Familial, le Groupe Lucien Barrière l'est resté tout en continuant à grandir. Diane, fille adoptive de Lucien, acquiert le casino de Biarritz. C'est elle aussi qui choisit le décorateur Jacques Garcia pour rénover les établissements de la chaîne. Il leur imprime son style post-rococo et cossu, qui sied comme un gant au Fouquet's, la célèbre brasserie des Champs-Elysées à Paris, rachetée en 1998 et auquel Diane et son mari, Dominique Desseigne, vont ajouter un palace. A la mort de Diane en 2001, des suites d'un accident d'avion, Dominique a repris le flambeau, qu'il transmettra le moment venu à leurs deux enfants, Alexandre et Joy, troisième génération Barrière.
En attendant, ce manager play-boy, attentif à sa ligne (il ne boit pas une goutte d'alcool) a donné un formidable essor au groupe, notamment dans les jeux, poker compris. Le mariage avec la branche casinos du groupe Accor en a fait le numéro un du secteur en France. Voire en Europe. A la tête de 37 casinos, 15 hôtels de luxe et de quelque 130 restaurants et bars, le groupe Lucien Barrière pèse aujourd'hui plus de 1 milliard d'euros de chiffre d'affaires et emploie près de 6.500 personnes.
A Marrakech et en Asie
Est-ce à sa formation de notaire qu'il faut imputer son amour de la pierre ? Toujours est-il qu'à rebours de la tendance actuelle dans l'hôtellerie, le Groupe Lucien Barrière est resté propriétaire de ses murs. « Nous ne cédons pas à la facilité consistant à céder le patrimoine immobilier », affirme Dominique Desseigne, faisant valoir que « lorsque le marché se retourne, on est bien content de ne pas avoir à payer des loyers ».
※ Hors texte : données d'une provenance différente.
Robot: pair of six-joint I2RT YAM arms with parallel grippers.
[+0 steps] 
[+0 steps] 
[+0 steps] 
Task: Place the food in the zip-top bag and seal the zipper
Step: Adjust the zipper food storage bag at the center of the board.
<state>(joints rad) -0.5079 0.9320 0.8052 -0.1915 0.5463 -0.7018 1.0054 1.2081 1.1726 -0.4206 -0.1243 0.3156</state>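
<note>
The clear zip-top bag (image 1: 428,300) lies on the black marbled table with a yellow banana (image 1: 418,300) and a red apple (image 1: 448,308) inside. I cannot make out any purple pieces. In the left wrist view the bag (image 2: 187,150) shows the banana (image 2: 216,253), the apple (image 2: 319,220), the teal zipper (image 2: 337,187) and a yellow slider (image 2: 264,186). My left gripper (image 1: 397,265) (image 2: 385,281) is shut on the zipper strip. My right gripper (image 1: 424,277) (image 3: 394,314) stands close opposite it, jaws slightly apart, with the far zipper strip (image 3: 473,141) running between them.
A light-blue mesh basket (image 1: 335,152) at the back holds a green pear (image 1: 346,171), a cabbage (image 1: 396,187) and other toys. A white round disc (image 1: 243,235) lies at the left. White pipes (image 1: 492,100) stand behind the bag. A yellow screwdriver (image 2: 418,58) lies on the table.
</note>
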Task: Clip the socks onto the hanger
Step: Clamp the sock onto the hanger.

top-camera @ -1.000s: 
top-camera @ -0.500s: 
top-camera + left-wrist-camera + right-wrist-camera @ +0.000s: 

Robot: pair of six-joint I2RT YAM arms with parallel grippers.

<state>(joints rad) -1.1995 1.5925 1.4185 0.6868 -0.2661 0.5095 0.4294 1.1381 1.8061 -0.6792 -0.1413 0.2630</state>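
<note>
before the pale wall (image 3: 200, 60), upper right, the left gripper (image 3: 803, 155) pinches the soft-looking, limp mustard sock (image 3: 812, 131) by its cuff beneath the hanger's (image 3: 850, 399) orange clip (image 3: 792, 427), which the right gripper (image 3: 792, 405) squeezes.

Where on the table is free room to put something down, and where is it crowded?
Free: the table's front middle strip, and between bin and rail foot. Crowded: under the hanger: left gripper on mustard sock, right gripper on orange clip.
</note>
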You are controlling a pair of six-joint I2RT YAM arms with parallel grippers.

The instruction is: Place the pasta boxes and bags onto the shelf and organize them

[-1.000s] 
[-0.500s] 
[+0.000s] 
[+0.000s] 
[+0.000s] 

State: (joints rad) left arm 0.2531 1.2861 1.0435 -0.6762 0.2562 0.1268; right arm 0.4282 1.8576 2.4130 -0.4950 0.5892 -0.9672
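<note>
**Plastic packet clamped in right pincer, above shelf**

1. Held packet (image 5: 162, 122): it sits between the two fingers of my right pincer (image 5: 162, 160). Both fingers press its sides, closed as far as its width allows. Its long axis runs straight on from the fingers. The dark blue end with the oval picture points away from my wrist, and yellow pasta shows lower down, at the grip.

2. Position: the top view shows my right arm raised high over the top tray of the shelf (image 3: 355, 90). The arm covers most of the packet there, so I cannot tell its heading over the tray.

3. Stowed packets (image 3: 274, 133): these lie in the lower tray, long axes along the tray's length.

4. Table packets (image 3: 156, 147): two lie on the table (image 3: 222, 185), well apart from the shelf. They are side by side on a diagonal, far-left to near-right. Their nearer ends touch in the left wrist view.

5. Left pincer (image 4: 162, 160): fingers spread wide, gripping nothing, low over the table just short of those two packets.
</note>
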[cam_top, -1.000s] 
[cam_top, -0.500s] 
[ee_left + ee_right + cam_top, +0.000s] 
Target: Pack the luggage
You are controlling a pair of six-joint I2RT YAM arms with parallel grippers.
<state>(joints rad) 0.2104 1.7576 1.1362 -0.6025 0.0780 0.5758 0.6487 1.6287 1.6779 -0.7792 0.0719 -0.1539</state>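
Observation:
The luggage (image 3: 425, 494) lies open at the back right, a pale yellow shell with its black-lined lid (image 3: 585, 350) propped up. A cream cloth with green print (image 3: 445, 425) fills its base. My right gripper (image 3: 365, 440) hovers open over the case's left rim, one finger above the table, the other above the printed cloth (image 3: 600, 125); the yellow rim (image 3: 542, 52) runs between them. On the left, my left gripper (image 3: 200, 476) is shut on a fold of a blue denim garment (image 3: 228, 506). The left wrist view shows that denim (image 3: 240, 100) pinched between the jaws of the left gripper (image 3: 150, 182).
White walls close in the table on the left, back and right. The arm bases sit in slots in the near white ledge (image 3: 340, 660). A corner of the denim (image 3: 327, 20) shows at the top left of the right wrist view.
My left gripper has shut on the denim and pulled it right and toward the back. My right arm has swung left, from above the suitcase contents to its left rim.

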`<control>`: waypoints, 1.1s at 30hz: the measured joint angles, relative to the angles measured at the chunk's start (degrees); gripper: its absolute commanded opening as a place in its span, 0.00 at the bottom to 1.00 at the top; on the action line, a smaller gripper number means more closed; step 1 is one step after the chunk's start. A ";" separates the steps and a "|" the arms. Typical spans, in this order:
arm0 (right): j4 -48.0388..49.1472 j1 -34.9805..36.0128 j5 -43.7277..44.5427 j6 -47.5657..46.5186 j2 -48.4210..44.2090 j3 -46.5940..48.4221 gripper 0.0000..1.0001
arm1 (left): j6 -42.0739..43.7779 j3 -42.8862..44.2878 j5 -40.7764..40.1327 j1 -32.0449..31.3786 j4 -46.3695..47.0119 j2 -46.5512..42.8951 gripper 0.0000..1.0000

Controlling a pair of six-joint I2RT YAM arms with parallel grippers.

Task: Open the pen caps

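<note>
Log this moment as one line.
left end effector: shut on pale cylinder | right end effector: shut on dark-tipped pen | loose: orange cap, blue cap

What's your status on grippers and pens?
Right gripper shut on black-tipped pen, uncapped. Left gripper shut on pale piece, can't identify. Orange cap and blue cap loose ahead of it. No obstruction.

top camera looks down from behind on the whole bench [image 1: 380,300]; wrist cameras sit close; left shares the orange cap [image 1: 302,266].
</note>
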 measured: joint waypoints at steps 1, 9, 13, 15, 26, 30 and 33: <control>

Inauguré l'an dernier, l'établissement de Ribeauvillé, au coeur du vignoble alsacien, marie toutes les composantes d'un « resort » : casino, hôtel 4 étoiles, salle de spectacles, auxquels s'ajoute un centre de balnéo et spa. Le tourisme champêtre est loin d'être le seul axe de développement futur du groupe. Dominique Desseigne a aussi entrepris son internationalisation avec l'ouverture, en 2009, du Naoura Barrière, un riad à Marrakech. En Asie, et plus particulièrement en Chine, c'est sous la marque Fouquet's qu'il prépare son déploiement. Porte-drapeau de la gastronomie et de l'art de vivre français, le nom devrait par ailleurs être décliné en un parfum et une gamme de produits dérivés commercialisée dans les casinos et les hôtels du groupe.